Brig. General Benjamin Amoah-Boakye
The Ghana Armed Forces (GAF) has officially opposed the death penalty in all circumstances, declaring its support to any move to abolish capital punishment in the country.
Director of Legal Service at GAF, Brig. General Benjamin Amoah-Boakye, who made the declaration on behalf of the Chief of the Defence Staff, said the use of the death penalty as a criminal punishment infringes on the inviolability and dignity of the person.
Speaking at a stakeholders’ engagement on a proposed bill to amend the Criminal Offences Act (Act 29) and the Armed Forces Act (Act 105) to end the practice, Brigadier General Amoah-Boakye disclosed that already the Armed Forces Regulation Board had begun working to amend some of the provisions in the Armed Forces Act, including the death penalty.
“I have been a prosecutor for about 25 years in GAF, and I have never prosecuted anybody for any offence that requires the imposition of the death penalty. We find it in our books alright, but as most of you have said, it is just on paper. We don’t implement them, and so, I also want to ask the question: why the need for them?
“My board is recommending for the abolishing of death penalty. By way of procedure, we are reviewing all the regulations, some dating back to the 60s, and because it is quite heavy, it is taking quite a long time.
“So, if we have this process that has been initiated, that will single out those provisions in the Armed Forces Act to be dealt separately, we will gladly support that. I must say that I have the backing of the Chief of the Defence Staff to make this statement that I have made,” he stressed.

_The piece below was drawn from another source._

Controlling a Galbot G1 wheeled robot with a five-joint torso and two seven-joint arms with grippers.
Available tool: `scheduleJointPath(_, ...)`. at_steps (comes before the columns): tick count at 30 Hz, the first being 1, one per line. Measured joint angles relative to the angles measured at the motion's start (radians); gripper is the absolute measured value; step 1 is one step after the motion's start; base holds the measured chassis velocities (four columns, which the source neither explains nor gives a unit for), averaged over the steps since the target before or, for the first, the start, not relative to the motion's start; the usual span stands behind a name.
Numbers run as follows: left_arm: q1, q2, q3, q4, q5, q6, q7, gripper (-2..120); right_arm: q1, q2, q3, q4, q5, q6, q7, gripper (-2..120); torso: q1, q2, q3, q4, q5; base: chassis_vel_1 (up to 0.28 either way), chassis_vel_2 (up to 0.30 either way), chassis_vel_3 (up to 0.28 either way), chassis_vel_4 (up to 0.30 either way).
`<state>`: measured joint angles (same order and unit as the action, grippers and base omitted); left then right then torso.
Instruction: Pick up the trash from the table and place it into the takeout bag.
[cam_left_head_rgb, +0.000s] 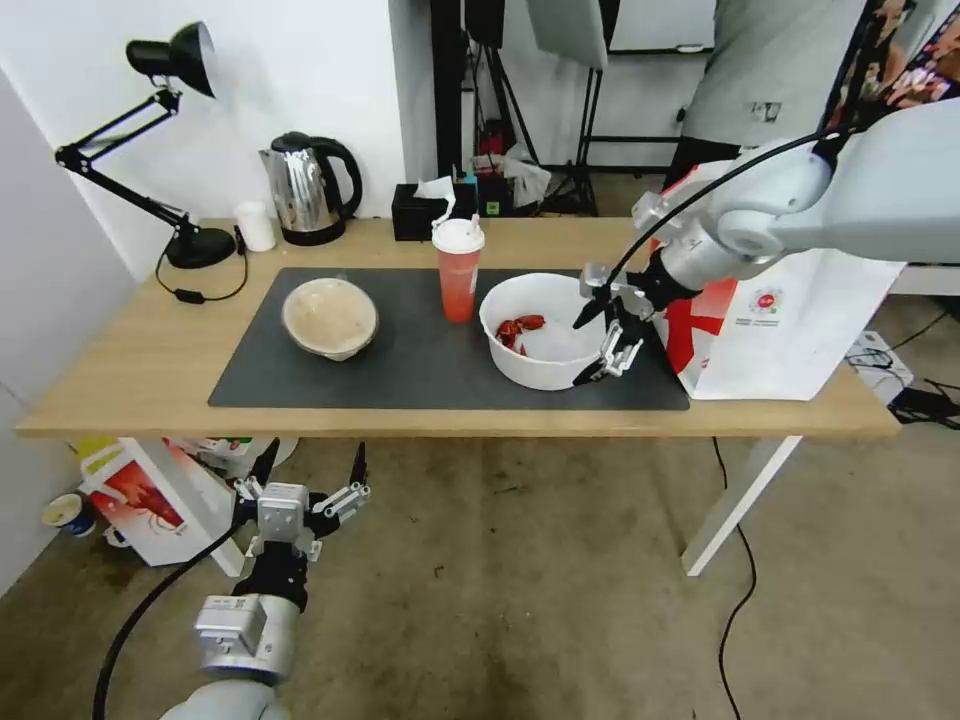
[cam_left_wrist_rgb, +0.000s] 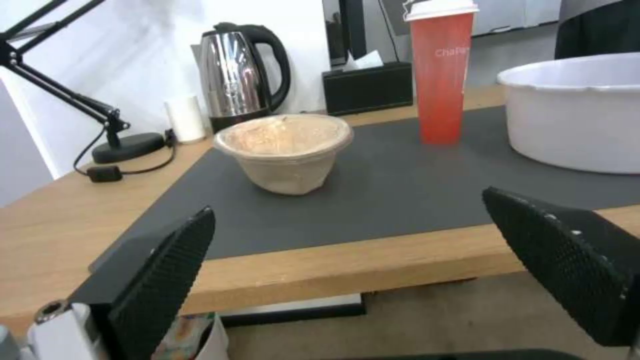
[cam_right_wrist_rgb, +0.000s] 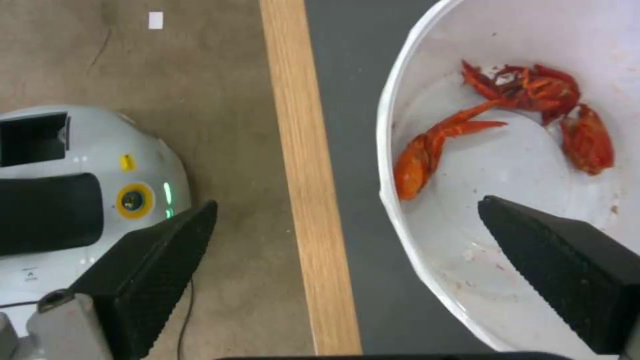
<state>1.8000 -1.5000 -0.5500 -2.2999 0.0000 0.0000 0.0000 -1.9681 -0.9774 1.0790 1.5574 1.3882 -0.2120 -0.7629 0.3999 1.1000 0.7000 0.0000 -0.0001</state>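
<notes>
We are holding our right gripper (cam_left_head_rgb: 605, 343) spread wide at the white plastic bowl (cam_left_head_rgb: 540, 335), on the side of it facing the takeout bag (cam_left_head_rgb: 790, 320), and nothing is gripped. The coming move turns on 1 relation: in the right wrist view 1 finger (cam_right_wrist_rgb: 567, 270) is hanging over the bowl's inside while the other finger (cam_right_wrist_rgb: 153, 260) is lying outside, so the rim (cam_right_wrist_rgb: 390, 150) is running between them and is ready, we judge, to be pinched. The bowl is sitting on the dark mat (cam_left_head_rgb: 420, 360) of the table (cam_left_head_rgb: 130, 370), with red food scraps (cam_right_wrist_rgb: 533, 100) lying inside. The right arm is clearly the nearer 1; our left gripper (cam_left_head_rgb: 305, 485) is waiting open below the table's front edge, well apart from the bowl. Just beside the bowl, away from the bag, the red cup (cam_left_head_rgb: 458, 270) is standing upright, and farther that way the beige paper bowl (cam_left_head_rgb: 330, 318) is resting on the mat. The bag is standing just beyond the gripper, so the carry looks short; the tall cup seems the only thing near enough to be knocked.
</notes>
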Motion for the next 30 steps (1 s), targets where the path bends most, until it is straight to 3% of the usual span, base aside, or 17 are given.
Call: scheduleJointPath(30, 0.0, 0.0, 0.0, 0.0, 0.0, 0.0, 0.0, 100, -0.217, -0.066, 0.105, -0.174, -0.047, -0.002, -0.009, 100, 0.0, 0.0, 0.0, 0.0, 0.0001, 0.0, 0.0, 0.0, 0.0)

He continued, “We are all for it, and whatever support that is required, just as we’ve done today, you can count on us, and we will be there to support.”
Brigadier General Amoah-Boakye said the GAF’s regulations are subject to the constitution, adding, “We are subject to two systems of law. So technically speaking, if the constitution says this is the law, we have no option but to amend our laws to suit that.”
The MP for Madina, Francis-Xavier Sosu, who is sponsoring the private member’s bill, said the consultation was meant for the stakeholders to share their views on the proposed amendment of the Criminal and Other Offences Act and the Armed Forces Act, with the view of achieving up to about 95% abolishing of the death penalty from the country’s statute’s books.
“The issue of death penalty and the need to abolish it has been something on the minds of most reformers. The last Constitutional Review Commission found it very necessary to propose that the penalty of death needed to be substituted with life imprisonment,” he noted.
According to him, unfortunately since 2011, the nation has not had the opportunity for this constitutional amendment that allows Ghana to take death penalty from its statute’s books.
A Court of Appeal’s judge, Justice Sir Dennis Adjei, reiterated that death penalty remains a retributive punishment which defies logic, thereby making a mockery of justice, by not applying evenly in all criminal cases, except murder and treasonable offences.
For him, the mere fact that a number of presidents have found it unnecessary to sign execution warrants is clear that the country does not need the law again, since it has not lived up to its billing of deterrence.